Records from a dataset:
====================

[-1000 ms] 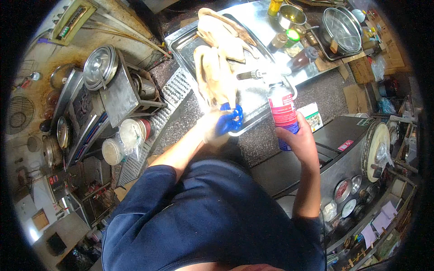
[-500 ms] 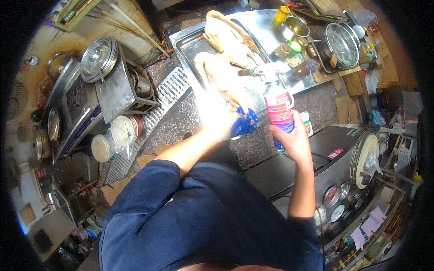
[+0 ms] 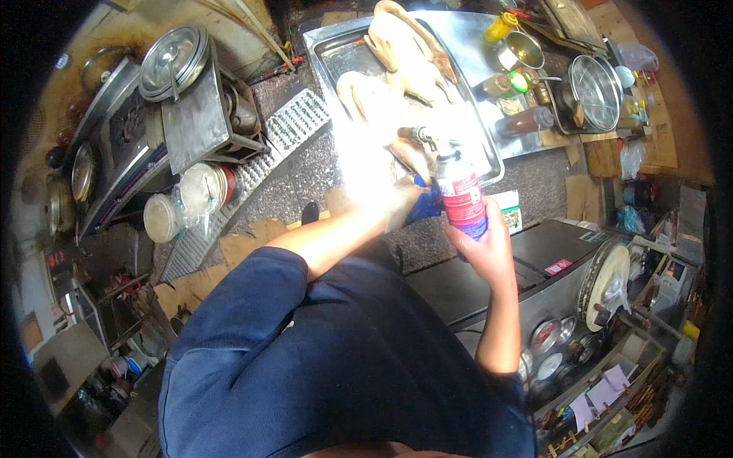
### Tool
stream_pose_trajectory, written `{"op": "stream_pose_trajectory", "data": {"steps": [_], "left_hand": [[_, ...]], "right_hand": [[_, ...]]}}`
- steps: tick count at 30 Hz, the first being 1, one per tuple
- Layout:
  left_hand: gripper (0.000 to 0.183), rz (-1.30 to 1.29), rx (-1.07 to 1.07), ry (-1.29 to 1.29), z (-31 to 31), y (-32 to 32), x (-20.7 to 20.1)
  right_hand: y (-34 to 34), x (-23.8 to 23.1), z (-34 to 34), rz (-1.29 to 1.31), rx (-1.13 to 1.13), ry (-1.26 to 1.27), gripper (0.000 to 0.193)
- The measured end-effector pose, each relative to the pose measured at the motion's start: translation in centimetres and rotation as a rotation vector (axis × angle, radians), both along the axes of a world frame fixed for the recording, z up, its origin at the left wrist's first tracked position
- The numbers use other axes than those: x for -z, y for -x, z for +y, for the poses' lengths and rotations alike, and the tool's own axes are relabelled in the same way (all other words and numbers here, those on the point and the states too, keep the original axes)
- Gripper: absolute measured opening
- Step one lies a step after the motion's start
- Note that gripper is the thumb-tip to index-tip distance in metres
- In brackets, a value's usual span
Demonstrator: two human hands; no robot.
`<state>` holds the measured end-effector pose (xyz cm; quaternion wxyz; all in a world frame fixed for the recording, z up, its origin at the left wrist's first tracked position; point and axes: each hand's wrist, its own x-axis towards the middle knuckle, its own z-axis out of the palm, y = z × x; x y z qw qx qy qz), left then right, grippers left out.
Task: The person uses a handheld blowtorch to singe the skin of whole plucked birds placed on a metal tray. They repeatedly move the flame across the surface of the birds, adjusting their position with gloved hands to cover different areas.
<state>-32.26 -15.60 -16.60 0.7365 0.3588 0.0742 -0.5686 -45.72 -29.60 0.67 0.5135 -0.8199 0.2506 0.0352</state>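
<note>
My right hand point(image 3: 486, 246) is wrapped round the red and blue gas can of a blowtorch point(image 3: 462, 195), held upright with its metal nozzle pointing left. Beneath the nozzle is the near end of a plucked duck point(image 3: 413, 159), whose middle is washed out by glare. My left hand point(image 3: 422, 203), in a blue glove, is closed at that end of the duck; the can hides part of its fingers. A second pale plucked duck point(image 3: 401, 57) with a long neck lies in the metal tray point(image 3: 494, 162).
Right of the tray stand a yellow bottle point(image 3: 500, 27), a metal pot point(image 3: 522, 50), a dark sauce bottle point(image 3: 525, 120) and wire strainers point(image 3: 595, 93). A dark metal cabinet point(image 3: 489, 286) is near my right arm. Lidded buckets point(image 3: 200, 188) and a metal grating point(image 3: 298, 122) are at left.
The blowtorch has come down and slightly left, closer to my left hand. The gloved hand has shifted a little right and is now partly covered by the can. The view has shifted.
</note>
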Motion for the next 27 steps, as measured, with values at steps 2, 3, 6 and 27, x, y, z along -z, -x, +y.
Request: {"op": "stream_pose_trajectory", "data": {"steps": [2,3,6,27], "left_hand": [[0.034,-0.044,0.026,0.014,0.1,0.0,-0.3],[0.035,-0.065,0.045,0.014,0.1,-0.1,-0.6],[0.038,-0.136,0.103,0.008,0.4,-0.3,-1.6],[0.023,-0.037,-0.057,0.02,2.1,1.4,-0.8]], "right_hand": [[0.4,0.0,0.3,0.03,0.011,-0.024,0.063],[0.5,0.0,0.3,0.056,0.017,-0.018,0.063],[1.0,-0.2,0.5,0.095,0.019,0.025,0.062],[2.9,1.6,2.0,-0.036,0.051,0.008,0.055]]}}
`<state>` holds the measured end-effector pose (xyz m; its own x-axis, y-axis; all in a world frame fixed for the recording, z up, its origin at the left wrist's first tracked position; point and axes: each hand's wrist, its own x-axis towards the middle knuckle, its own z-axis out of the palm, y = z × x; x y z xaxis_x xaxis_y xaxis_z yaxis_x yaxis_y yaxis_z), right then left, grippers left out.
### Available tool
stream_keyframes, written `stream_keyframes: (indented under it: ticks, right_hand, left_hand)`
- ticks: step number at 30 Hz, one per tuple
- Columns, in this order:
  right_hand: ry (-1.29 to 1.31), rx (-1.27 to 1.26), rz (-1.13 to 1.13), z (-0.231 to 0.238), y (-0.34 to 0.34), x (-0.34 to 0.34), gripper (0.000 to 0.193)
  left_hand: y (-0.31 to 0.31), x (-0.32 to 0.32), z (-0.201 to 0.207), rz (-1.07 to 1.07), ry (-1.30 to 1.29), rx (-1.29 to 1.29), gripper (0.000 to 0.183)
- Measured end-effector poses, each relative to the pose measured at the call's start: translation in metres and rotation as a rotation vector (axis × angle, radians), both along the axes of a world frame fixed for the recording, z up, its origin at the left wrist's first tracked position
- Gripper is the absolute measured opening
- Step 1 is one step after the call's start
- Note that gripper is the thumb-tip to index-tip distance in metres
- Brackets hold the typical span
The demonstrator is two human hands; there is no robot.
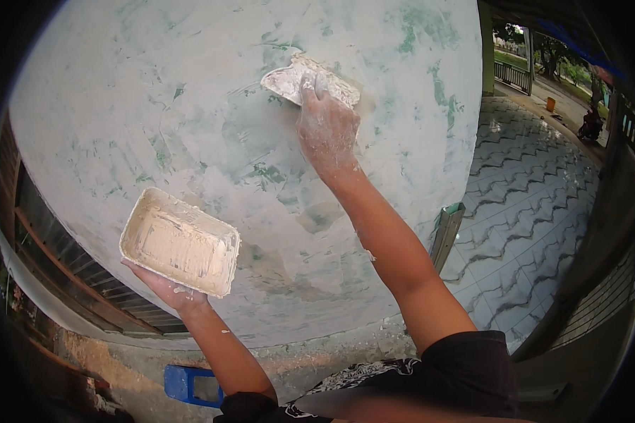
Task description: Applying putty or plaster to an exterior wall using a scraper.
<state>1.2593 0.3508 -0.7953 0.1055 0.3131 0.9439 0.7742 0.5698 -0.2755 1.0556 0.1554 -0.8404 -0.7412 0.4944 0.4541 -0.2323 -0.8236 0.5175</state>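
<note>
My right hand [329, 132], dusted with white, grips a wide flat putty scraper [282, 82] against the wall [226, 134]. The scraper is caked with white putty, and my fingers are pressed onto its back. The wall has a patchy whitish coat with green showing through in places. Lower left, my left hand [180, 292] supports a rectangular tub [122, 243] from below, its fingers mostly hidden under it. Cream-coloured putty [173, 240] lies smeared over the tub's bottom and sides. The tub is tilted so that its inside shows.
A blue plastic stool [180, 383] stands on the rough ground below. Right of the wall, a metal channel [446, 236] stands upright by the patterned tile floor [515, 225]. Wooden slats [77, 261] run along the left. Far right are an orange bucket [550, 103] and a parked motorbike [591, 123].
</note>
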Motion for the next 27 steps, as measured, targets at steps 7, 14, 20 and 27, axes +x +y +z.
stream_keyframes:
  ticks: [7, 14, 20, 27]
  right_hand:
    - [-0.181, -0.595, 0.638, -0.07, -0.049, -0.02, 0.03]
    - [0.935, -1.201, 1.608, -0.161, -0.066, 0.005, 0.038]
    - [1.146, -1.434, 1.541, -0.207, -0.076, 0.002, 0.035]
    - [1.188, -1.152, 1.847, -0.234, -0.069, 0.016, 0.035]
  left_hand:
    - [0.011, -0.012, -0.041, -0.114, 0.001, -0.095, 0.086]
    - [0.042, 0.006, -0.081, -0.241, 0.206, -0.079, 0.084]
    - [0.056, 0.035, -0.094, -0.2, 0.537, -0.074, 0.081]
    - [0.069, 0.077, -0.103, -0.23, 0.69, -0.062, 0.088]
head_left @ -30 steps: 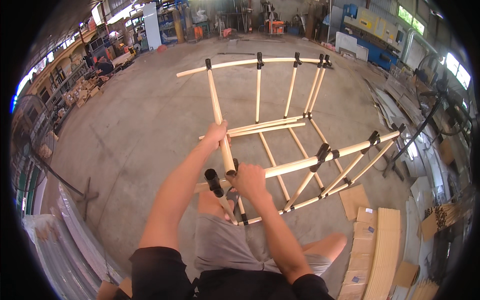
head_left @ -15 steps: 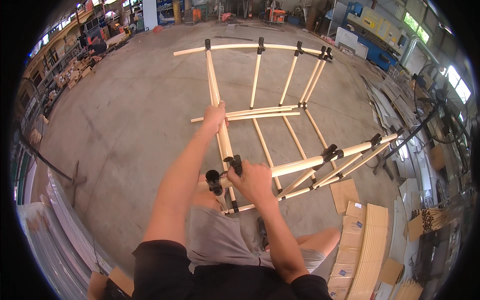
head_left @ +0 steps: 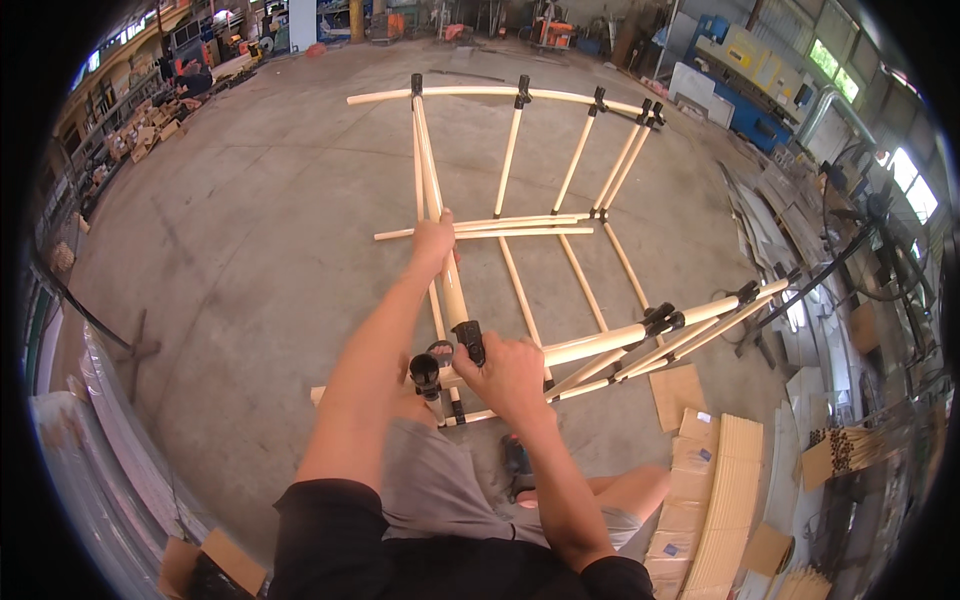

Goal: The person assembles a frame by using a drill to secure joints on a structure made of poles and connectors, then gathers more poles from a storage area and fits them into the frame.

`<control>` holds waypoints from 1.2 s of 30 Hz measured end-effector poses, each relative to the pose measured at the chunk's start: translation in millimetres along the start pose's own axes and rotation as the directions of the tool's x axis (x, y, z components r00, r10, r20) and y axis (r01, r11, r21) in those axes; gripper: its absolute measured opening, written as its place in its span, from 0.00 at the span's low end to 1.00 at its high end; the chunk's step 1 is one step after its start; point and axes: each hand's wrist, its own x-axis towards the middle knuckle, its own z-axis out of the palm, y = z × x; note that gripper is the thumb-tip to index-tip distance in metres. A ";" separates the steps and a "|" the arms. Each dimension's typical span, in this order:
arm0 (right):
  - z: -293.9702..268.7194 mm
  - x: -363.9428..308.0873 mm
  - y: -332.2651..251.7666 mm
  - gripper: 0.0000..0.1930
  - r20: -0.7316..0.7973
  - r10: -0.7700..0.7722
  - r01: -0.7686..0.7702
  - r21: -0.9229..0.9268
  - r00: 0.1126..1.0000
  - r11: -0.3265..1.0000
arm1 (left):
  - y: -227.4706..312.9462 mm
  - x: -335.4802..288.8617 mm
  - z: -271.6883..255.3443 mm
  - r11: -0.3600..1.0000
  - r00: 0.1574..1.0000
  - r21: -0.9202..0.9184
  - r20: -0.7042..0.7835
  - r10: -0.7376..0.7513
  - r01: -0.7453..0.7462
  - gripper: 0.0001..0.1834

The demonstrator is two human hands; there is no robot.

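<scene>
A frame of cream pipes and black joints stands on the floor in front of me. My left hand is wrapped round a long cream crosspiece pipe that runs from the far rail toward me. At the pipe's near end is a black pipe joint, and my right hand grips it with thumb and fingers over the near rail. Just left of it, another black joint tops an upright with its round opening showing. Part of the near rail is hidden behind my hand and forearm.
Loose cream pipes lie across the frame's middle. A dark hand tool is on the floor by my legs. Lower right are cardboard and a bundle of cream pipes; wrapped lengths lie lower left.
The crosspiece's near end, earlier apart beside the joint with its open mouth showing, now meets the joint under my right hand. My left hand has shifted slightly, still on the pipe.
</scene>
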 end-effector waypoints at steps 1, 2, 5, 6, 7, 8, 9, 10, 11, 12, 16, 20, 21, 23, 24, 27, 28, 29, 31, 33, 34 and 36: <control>-2.4 2.8 -0.3 0.18 0.014 0.012 -0.012 0.005 1.000 1.000 | 3.5 0.9 -0.7 1.000 1.000 0.006 0.018 0.017 -0.017 0.26; -3.8 3.9 -0.6 0.18 0.027 0.017 -0.018 0.007 0.999 1.000 | 5.9 1.1 -1.7 0.999 0.999 0.005 0.034 0.036 -0.036 0.26; -0.3 -1.3 -0.2 0.18 0.020 0.013 -0.014 0.040 1.000 0.999 | 4.5 -1.6 -2.5 1.000 1.000 -0.002 -0.003 -0.001 0.001 0.26; -0.2 -2.2 -0.9 0.18 0.026 0.017 -0.018 0.046 1.000 0.999 | 3.5 -1.3 -3.4 1.000 1.000 -0.009 0.007 -0.010 0.010 0.25; -0.5 -2.6 -1.8 0.18 0.032 0.020 -0.022 0.052 0.999 0.998 | 2.7 -0.9 -4.4 1.000 1.000 -0.017 0.016 -0.019 0.019 0.25; -1.7 -1.4 -2.0 0.18 0.035 0.023 -0.025 0.053 0.999 0.998 | 6.3 -2.4 -4.0 0.999 0.999 -0.028 0.030 -0.024 0.025 0.25; -2.4 -0.4 -2.2 0.18 0.037 0.027 -0.029 0.055 0.999 0.998 | 11.1 -3.5 -1.0 0.998 0.999 -0.060 0.039 -0.028 0.030 0.25; -3.0 0.5 -2.5 0.18 0.040 0.030 -0.033 0.058 0.999 0.998 | 16.4 -4.4 3.8 0.995 0.998 -0.092 0.047 -0.032 0.036 0.25; -4.3 1.0 -2.8 0.18 0.044 0.030 -0.032 0.059 0.999 0.998 | 20.6 -7.0 5.9 0.991 0.998 -0.127 0.053 -0.036 0.042 0.25; -4.7 1.0 -3.4 0.18 0.045 0.024 -0.026 0.047 0.999 0.999 | 17.4 -4.5 4.8 0.993 0.998 -0.113 0.048 -0.031 0.037 0.25; -4.9 1.3 -0.7 0.18 0.039 0.009 -0.010 0.023 0.999 1.000 | 13.2 -3.7 1.6 0.996 0.997 -0.083 0.064 -0.039 0.044 0.24; -2.1 0.0 -0.7 0.18 0.023 0.011 -0.012 0.035 1.000 0.999 | 12.5 -4.9 -1.2 0.994 0.995 -0.095 0.094 -0.036 0.045 0.23; -1.7 0.7 -0.6 0.18 0.035 0.015 -0.016 0.036 0.999 0.999 | 11.4 -5.2 -1.4 0.996 0.995 -0.084 0.092 -0.035 0.043 0.23; -1.8 2.5 -0.6 0.19 0.057 0.021 -0.024 0.038 0.998 0.999 | 8.8 -6.6 -2.2 0.997 0.996 -0.060 0.087 -0.032 0.038 0.23; -1.6 2.1 -0.5 0.19 0.063 0.024 -0.027 0.044 0.998 0.999 | 7.1 -7.3 -2.7 0.998 0.996 -0.057 0.089 -0.030 0.035 0.23; 0.9 3.2 -1.5 0.19 0.043 0.033 -0.035 0.057 0.999 0.998 | 3.9 -7.8 -6.1 0.998 0.995 -0.057 0.094 -0.014 0.020 0.22; 3.4 3.8 -1.4 0.19 0.018 0.038 -0.039 0.055 0.999 0.998 | 1.9 -8.0 -6.2 0.998 0.995 -0.069 0.097 -0.007 0.014 0.22; 5.9 4.4 -1.6 0.19 -0.008 0.046 -0.046 0.053 0.999 0.998 | 1.5 -9.7 -6.2 0.997 0.995 -0.078 0.101 -0.001 0.009 0.22; 6.4 7.4 -3.6 0.20 -0.016 0.106 -0.105 0.036 0.994 0.994 | 0.5 -12.5 -4.5 0.997 0.995 -0.080 0.101 0.001 0.007 0.23; 9.0 9.0 -6.9 0.20 -0.033 0.148 -0.147 0.023 0.989 0.989 | -0.5 -16.9 -5.7 0.997 0.995 -0.077 0.104 0.007 0.001 0.22; 10.4 11.2 -6.9 0.20 -0.051 0.157 -0.156 0.016 0.986 0.988 | -0.2 -18.0 -5.8 0.997 0.994 -0.077 0.109 0.017 -0.009 0.22; 11.3 15.0 -8.6 0.20 -0.079 0.174 -0.175 -0.004 0.982 0.985 | -3.4 -21.5 -9.1 0.997 0.992 -0.080 0.123 0.020 -0.010 0.22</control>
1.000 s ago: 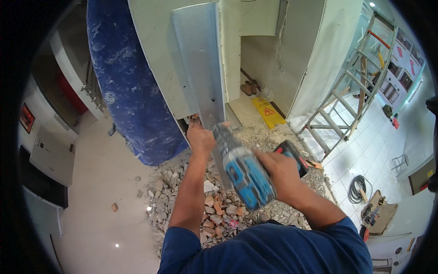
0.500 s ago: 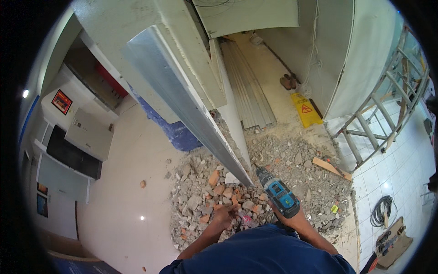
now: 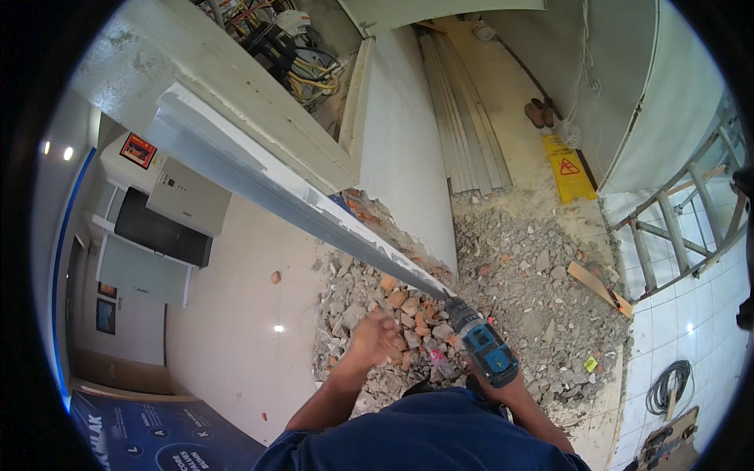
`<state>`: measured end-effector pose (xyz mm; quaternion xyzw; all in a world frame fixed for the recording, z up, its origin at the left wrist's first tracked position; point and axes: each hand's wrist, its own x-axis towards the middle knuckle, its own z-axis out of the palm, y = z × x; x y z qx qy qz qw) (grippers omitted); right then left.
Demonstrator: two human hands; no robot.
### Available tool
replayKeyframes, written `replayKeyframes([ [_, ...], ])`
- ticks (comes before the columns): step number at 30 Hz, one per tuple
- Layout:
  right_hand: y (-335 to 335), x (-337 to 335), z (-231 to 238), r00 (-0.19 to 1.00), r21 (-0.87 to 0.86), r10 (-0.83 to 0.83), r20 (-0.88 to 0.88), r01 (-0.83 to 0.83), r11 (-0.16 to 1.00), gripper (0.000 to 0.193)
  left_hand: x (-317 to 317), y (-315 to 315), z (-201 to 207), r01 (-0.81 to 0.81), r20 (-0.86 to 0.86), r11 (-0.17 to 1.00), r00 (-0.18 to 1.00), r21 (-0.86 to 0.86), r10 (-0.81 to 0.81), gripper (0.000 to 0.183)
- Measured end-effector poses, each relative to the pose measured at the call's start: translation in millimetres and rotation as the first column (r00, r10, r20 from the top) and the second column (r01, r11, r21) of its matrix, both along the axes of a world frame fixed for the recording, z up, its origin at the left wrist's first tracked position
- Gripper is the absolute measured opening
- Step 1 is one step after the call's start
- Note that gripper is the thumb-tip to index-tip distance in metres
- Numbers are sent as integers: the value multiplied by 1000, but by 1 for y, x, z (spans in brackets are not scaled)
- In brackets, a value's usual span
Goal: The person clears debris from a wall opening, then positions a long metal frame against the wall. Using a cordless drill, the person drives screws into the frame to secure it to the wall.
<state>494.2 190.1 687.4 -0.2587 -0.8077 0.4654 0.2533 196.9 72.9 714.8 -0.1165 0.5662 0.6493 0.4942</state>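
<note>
My right hand (image 3: 503, 385) is closed round the grip of a blue and black cordless drill (image 3: 484, 345). The drill's nose points away from me and meets the near end of a long grey metal profile (image 3: 314, 228), or appears to; the exact contact is too small to make out. That profile slants up to the far left along a pale wall end, with a white strip on its edge. My left hand (image 3: 375, 337) hovers over broken brick and concrete rubble (image 3: 416, 314), left of the drill. Motion blurs its fingers, and no object shows in it.
An open cavity with tangled wires (image 3: 306, 67) lies beyond the profile. Long metal strips (image 3: 467, 125) and a yellow floor sign (image 3: 569, 169) lie farther off. At right are a metal ladder (image 3: 675, 216), a wooden piece (image 3: 599, 289) and a coiled cable (image 3: 669, 388).
My view has tilted and shifted, bringing the wires into sight. My left hand has lifted away from my body. The drill's nose has come to the profile's near end.
</note>
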Motion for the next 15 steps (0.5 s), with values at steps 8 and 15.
replayKeyframes([
  [8, 36, 22, -49, 930, -212, -301, 210, 344, 915, 27, -75, 59, 182, -133, -933, 963, -309, 236, 186, 34],
  [15, 88, -2, -62, 946, -337, -256, 199, 311, 889, 28, -80, 147, 231, -240, -555, 786, -818, 569, 152, 38],
])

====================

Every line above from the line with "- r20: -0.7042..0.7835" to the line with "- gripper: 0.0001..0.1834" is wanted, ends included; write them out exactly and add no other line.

_YOUR SOLUTION_:
  - r20: -0.7042..0.7835
  - r10: -0.7376..0.7513
  - r01: -0.7453..0.7462
  - gripper: 0.0001..0.1834

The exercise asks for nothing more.